WHAT NEEDS TO BE DONE: Without the pictures, set down everything in the listing exactly.
☆ ☆ ☆ ☆ ☆
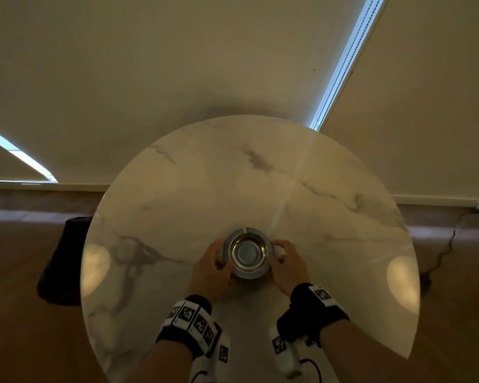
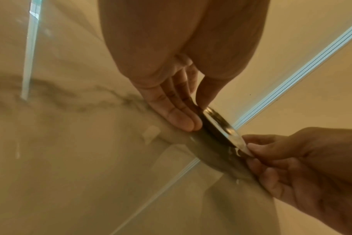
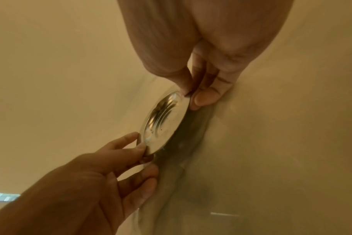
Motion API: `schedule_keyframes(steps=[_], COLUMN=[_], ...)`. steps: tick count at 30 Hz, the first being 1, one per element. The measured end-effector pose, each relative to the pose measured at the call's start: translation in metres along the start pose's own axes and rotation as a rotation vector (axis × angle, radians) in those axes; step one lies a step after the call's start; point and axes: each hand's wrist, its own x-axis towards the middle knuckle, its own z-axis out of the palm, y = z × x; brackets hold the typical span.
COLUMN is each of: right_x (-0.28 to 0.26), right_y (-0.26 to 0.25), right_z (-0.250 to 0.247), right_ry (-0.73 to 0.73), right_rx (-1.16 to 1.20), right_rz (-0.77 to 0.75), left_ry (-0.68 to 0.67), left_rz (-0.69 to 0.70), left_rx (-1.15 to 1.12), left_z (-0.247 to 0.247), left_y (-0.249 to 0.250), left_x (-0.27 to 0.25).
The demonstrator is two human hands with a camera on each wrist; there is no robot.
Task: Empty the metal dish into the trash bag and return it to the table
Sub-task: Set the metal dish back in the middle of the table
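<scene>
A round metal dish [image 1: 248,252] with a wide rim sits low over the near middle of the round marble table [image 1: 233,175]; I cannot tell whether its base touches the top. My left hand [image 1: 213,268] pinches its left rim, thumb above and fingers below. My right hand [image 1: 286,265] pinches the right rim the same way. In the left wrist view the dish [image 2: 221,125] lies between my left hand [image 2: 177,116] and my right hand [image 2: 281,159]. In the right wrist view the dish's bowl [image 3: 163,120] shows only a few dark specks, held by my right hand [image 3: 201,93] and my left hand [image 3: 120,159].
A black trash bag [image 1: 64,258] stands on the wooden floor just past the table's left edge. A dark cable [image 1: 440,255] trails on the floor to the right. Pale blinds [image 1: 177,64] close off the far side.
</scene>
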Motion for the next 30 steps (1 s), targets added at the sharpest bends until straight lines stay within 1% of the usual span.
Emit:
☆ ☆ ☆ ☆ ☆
WRITTEN RESPONSE:
Motion API: `schedule_keyframes(steps=[_], COLUMN=[_], ...)`. steps: tick count at 30 Hz, the first being 1, one per element. The measured end-effector pose, each relative to the pose measured at the call's start: translation in metres along the start pose's own axes and rotation as a rotation vector (axis × angle, radians) in those axes; step one lies a step after the call's start; point and axes: each hand's wrist, its own x-axis towards the middle knuckle, its own z-axis out of the palm, y = z × x; brackets hold the typical span.
COLUMN is each of: right_x (-0.28 to 0.26), right_y (-0.26 to 0.25), right_z (-0.250 to 0.247), right_ry (-0.73 to 0.73), right_rx (-1.16 to 1.20), right_rz (-0.77 to 0.75), left_ry (-0.68 to 0.67), left_rz (-0.69 to 0.70), left_rx (-1.15 to 1.12), left_z (-0.247 to 0.247), left_y (-0.249 to 0.250), left_x (-0.27 to 0.25).
The demonstrator is two human hands with a camera on each wrist; there is no robot.
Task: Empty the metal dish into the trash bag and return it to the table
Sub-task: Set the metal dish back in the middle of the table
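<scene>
A round metal dish [image 1: 248,252] with a wide rim sits low over the near middle of the round marble table [image 1: 233,175]; I cannot tell whether its base touches the top. My left hand [image 1: 213,268] pinches its left rim, thumb above and fingers below. My right hand [image 1: 286,265] pinches the right rim the same way. In the left wrist view the dish [image 2: 221,125] lies between my left hand [image 2: 177,116] and my right hand [image 2: 281,159]. In the right wrist view the dish's bowl [image 3: 163,120] shows only a few dark specks, held by my right hand [image 3: 201,93] and my left hand [image 3: 120,159].
A black trash bag [image 1: 64,258] stands on the wooden floor just past the table's left edge. A dark cable [image 1: 440,255] trails on the floor to the right. Pale blinds [image 1: 177,64] close off the far side.
</scene>
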Motion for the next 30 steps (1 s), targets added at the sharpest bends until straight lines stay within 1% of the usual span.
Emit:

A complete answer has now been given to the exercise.